Begel O, Boulay J, Albert B, Dufour E, Sainsard-Chanet A
Centre de Génétique Moléculaire-Centre National de la Recherche Scientifique, 91198 Gif-sur-Yvette Cedex, France.
Mol Cell Biol. 1999 Jun;19(6):4093-100. doi: 10.1128/MCB.19.6.4093.
Podospora anserina is a filamentous fungus with a limited life span. It expresses a degenerative syndrome called senescence, which is always associated with the accumulation of circular molecules (senDNAs) containing specific regions of the mitochondrial chromosome. A mobile group II intron (alpha) has been thought to play a prominent role in this syndrome. Intron alpha is the first intron of the cytochrome c oxidase subunit I gene (COX1). Mitochondrial mutants that escape the senescence process are missing this intron, as well as the first exon of the COX1 gene. We describe here the first mutant of P. anserina that has the alpha sequence precisely deleted and whose cytochrome c oxidase activity is identical to that of wild-type cells. The integration site of the intron is slightly modified, and this change prevents efficient homing of intron alpha. We show here that this mutant displays a senescence syndrome similar to that of the wild type and that its life span is increased about twofold. The introduction of a related group II intron into the mitochondrial genome of the mutant does not restore the wild-type life span.
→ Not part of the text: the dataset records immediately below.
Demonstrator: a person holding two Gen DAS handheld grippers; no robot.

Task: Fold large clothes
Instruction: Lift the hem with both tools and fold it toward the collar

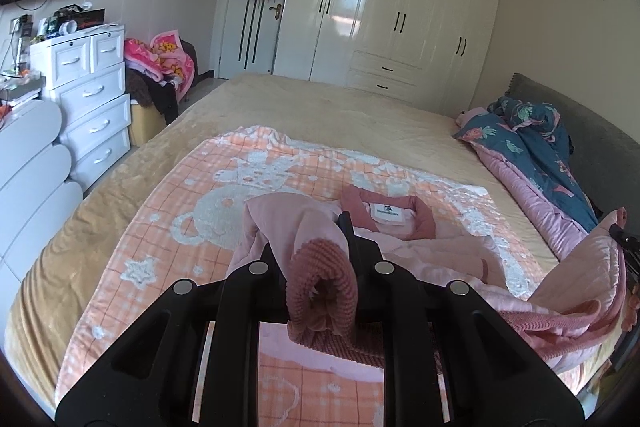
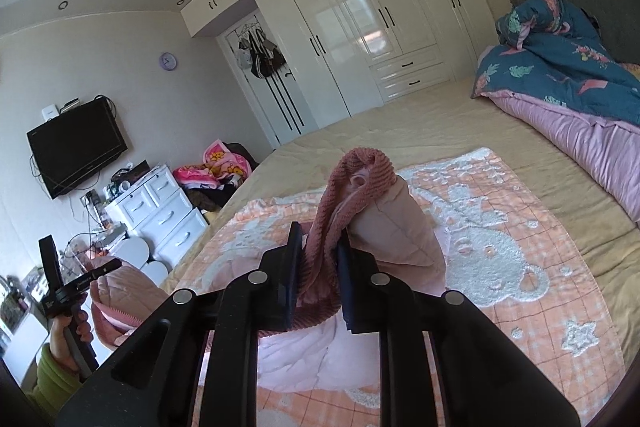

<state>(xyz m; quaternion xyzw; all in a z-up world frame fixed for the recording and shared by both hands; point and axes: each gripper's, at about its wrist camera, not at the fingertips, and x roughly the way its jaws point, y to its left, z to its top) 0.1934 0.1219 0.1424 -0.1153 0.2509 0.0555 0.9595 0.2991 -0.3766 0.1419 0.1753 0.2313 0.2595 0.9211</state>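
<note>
The left gripper [image 1: 316,247] pinches one knit cuff [image 1: 322,291] of the pink jacket [image 1: 404,227]. The right gripper [image 2: 320,247] pinches the other knit cuff [image 2: 352,179], and that sleeve stands up above its fingers. The rest of the jacket lies on the orange checked blanket [image 1: 168,195], its collar open with a white label showing. The blanket is spread on the tan bed [image 1: 320,103]. A blue flowered quilt [image 2: 560,67] is piled by the grey headboard [image 1: 592,131]. White wardrobes [image 1: 400,7] stand behind.
</note>
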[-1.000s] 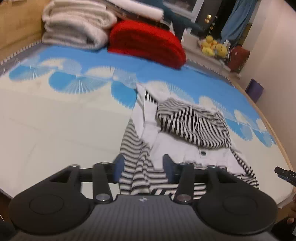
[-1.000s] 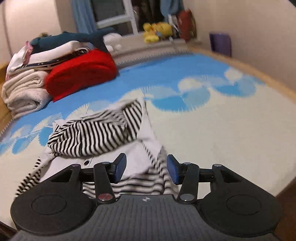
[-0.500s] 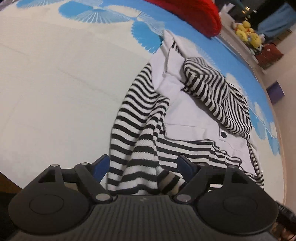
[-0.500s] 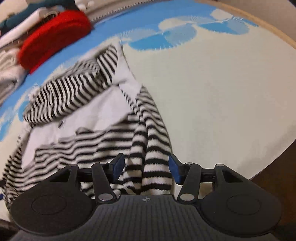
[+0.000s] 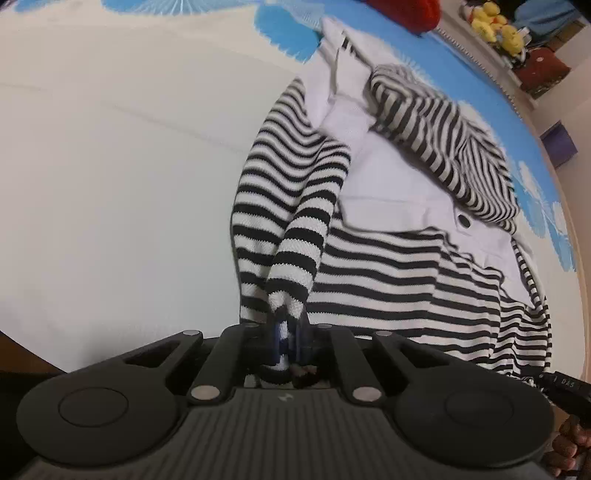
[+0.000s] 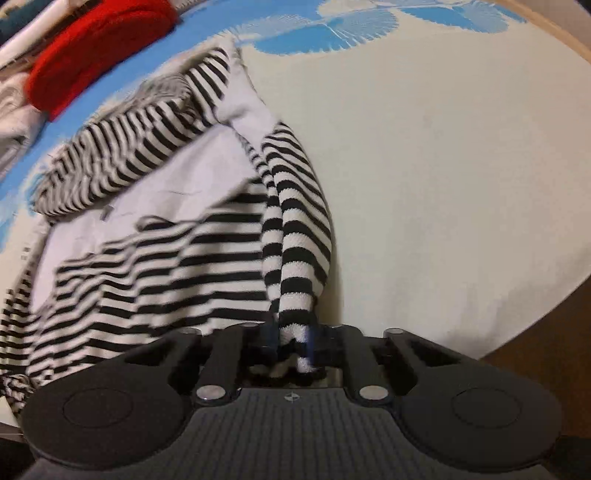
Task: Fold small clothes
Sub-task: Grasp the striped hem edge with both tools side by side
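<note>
Both jaws were spread; now left gripper (image 5: 287, 338) & right gripper (image 6: 293, 341) pinch striped top (image 5: 388, 266) hem.

Bed cover (image 5: 110, 184) cream near the camera, blue with white fan prints farther off; red cushion (image 6: 92, 44) at the far end beside folded pale blankets (image 6: 14, 118); yellow plush toys (image 5: 495, 22) on a ledge; purple box (image 5: 559, 146) by a pale wall; wooden bed edge (image 6: 546, 33).

Little black-and-white striped top (image 5: 388, 266) with white panels is sprawled rumpled on the bed, striped hood flopped over the chest, both sleeve cuffs bunched and lifted at the near edge.
</note>
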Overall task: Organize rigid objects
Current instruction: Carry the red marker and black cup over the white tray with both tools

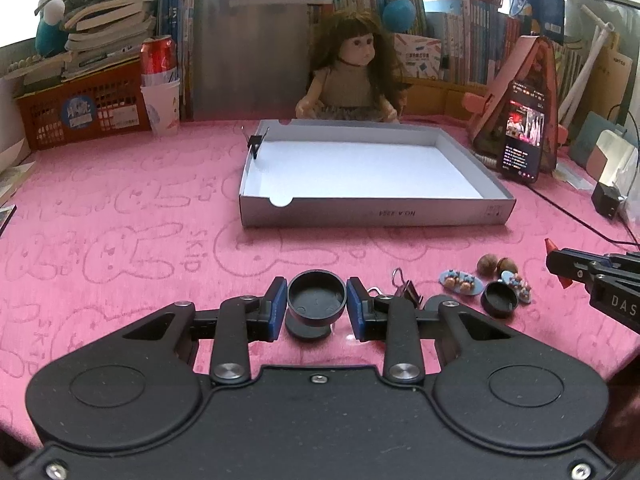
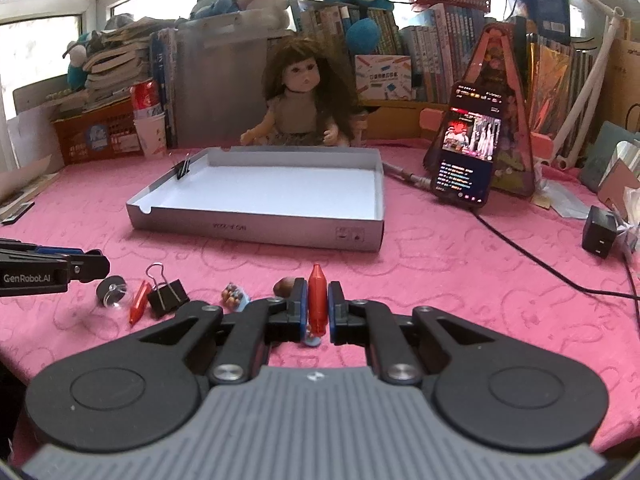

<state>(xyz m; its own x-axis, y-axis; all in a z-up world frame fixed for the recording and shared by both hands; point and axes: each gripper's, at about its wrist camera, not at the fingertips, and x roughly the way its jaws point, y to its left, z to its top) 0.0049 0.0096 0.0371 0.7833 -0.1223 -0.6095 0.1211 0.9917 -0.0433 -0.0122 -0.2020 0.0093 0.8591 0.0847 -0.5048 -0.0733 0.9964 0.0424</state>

These data clearly demonstrate that intron alpha is not the specific senescence factor but rather an accelerator or amplifier of the senescence process. They emphasize the role that intron alpha plays in the instability of the mitochondrial chromosome and the link between this instability and longevity. Our results strongly support the idea that in Podospora, "immortality" can be acquired not by the absence of intron alpha but rather by the lack of active cytochrome c oxidase.
嗜热栖热菌是一种寿命有限的丝状真菌。它表现出一种称为衰老的退化综合征,这种综合征总是与含有线粒体染色体特定区域的环状分子(senDNAs)的积累有关。一个可移动的II类内含子(α)被认为在这种综合征中起重要作用。内含子α是细胞色素c氧化酶亚基I基因(COX1)的第一个内含子。逃避衰老过程的线粒体突变体缺失这个内含子以及COX1基因的第一个外显子。我们在此描述了嗜热栖热菌的第一个突变体,其α序列被精确删除,并且其细胞色素c氧化酶活性与野生型细胞相同。内含子的整合位点略有改变,这种变化阻止了内含子α的有效归巢。我们在此表明,这个突变体表现出与野生型相似的衰老综合征,并且其寿命增加了约两倍。将一个相关的II类内含子引入突变体的线粒体基因组并不能恢复野生型寿命。这些数据清楚地表明,内含子α不是特定的衰老因子,而是衰老过程的加速器或放大器。它们强调了内含子α在线粒体染色体不稳定性中所起的作用以及这种不稳定性与寿命之间的联系。我们的结果有力地支持了这样一种观点,即在嗜热栖热菌中,“不朽”不是通过缺乏内含子α获得的,而是通过缺乏活性细胞色素c氧化酶获得的。